Apesar de uma resistência interna, tenho feito um exercício quase diário de abrir a mão e soltar coisas, pessoas e fatos. Meu desapego decretado começa pelas roupas que já não me servem mais, mas que eu guardava na esperança de perder as formas que interrompem o natural fluxo da subida do fecho da calça. O sapato que machuca; o vestido que exibe o que não me interessa tornar público; a blusa amassa meu corpo. Deixo ir.
O mesmo vale para as pessoas. Guardo no coração todos com quem compartilhei bons, e também os maus momentos, mas é chegada a hora de permitir que uns sigam seu próprio caminho. Gratidão pelo encontro, mas a porta está aberta: podem ir. Dá medo perder, de se arrepender, mas nós também devemos seguir novas rotas, esbarrar com novos sorrisos, dividir novos pensamentos, aprender a lidar com gênios mais dóceis e com personalidades ainda mais difíceis do que a sua.
O que exige muito esforço para o encaixe não é seu. Deixe ir. O nosso chega suave e só se acomoda. É preciso acreditar. Sempre defendi essa tese e nunca precisei de guru para reforçá-la. Não importa se em Deus, no Universo, nos orixás, na sua intuição, nas mônadas, nos gnomos, nas bruxas ou em seres de outros planeta – ou no que faça sentido para você –, mas creia que tudo na vida tem um ciclo, não importa a crença.
Tem horas que é preciso deixar para trás e só se entregar à sorte, ao destino, ao merecimento e confiar que o melhor ainda está por vir. Sei que não é um exercício fácil, mas se pensarmos bem, fazemos a nossa parte e o resto acontece como nós queremos ou não, sem controle. Então, deixe fluir.
Se nada disso te convencer, escute atentamente a provocação da artista mexicana Frida Kahlo. Ela foi sábia quando decretou: “Onde não puderes amar, não te demores!” É exatamente isso! Em um realidade de incertezas, use o coração como bússola. O que faz você ter vontade de levantar todos os dias na cama? Quem te tira um sorriso ou rouba seu sono antes de um encontro? Qual ausência é a mais presente na sua vida? Eu quero amar meu trabalho, quero estar pertos dos amigos que escolhi. Quero um amor maior do que uma companhia acomodada, fria, ainda que costumeira. Não quero. Pode ir!

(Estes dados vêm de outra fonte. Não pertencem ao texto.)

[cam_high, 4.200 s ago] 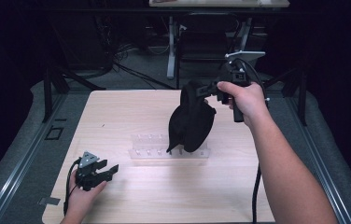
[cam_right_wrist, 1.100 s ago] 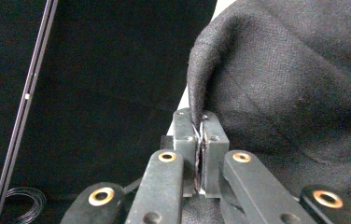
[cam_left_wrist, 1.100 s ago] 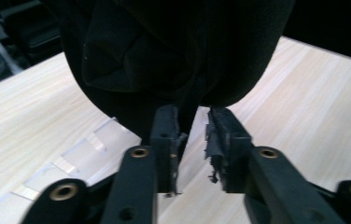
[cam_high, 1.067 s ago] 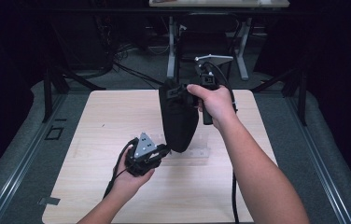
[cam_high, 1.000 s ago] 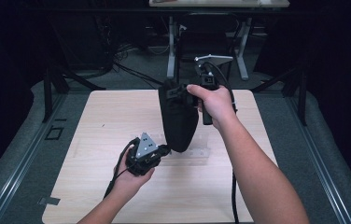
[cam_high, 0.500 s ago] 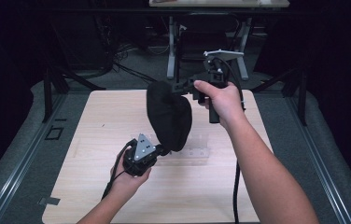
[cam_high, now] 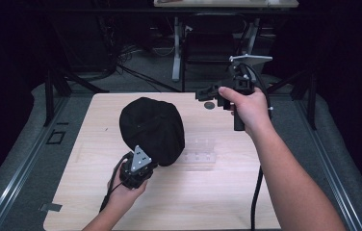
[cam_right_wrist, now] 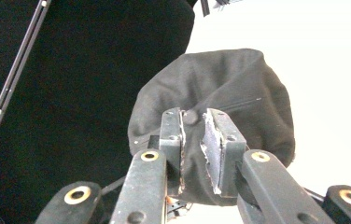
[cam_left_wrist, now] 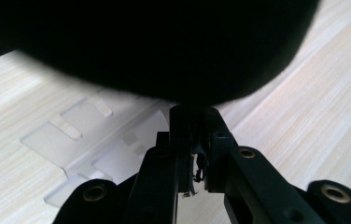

Acredito na sabedoria do ritmo cardíaco. Se ele esmorece, é hora de procurar o que o acelera. A vida é muito passageira e precisa ter propósito. Isso não é frase de autoajuda. Basta olhar para o lado. Um vírus que chega e arranca pessoas, sonhos, a saúde de milhares. Uma reposta da natureza oprimida que deixa claro quem manda de verdade neste planeta e arrasta com a água gente amada e seus bens materiais. Um furação e o vento veloz chega e só deixa poeira. Sobra você e o que importa: a ferramenta de orientação que funciona no seu peito.
Não temos nada, exceto o que nos faz sentido. Não importa o quanto você ganha de dinheiro, quantos seguidores você soma nas redes sociais, o tamanho da sua casa, a beleza do seu companheiro. Troque isso pelo prazer de explorar um talento profissional; pelo poucos amigos de carne, osso e presença; pelo endereço que te traga paz e pelo amor que sossegue sua alma. O resto, dispense!
O que não nos acrescenta é só mais coleção acumulada pelo medo e pelo apego. Sem uma bela faxina de coragem, não sobra espaço para o novo, para a emoção, para o que importa. Lugar ocupado, não deixa vaga para o que deve realmente chegar.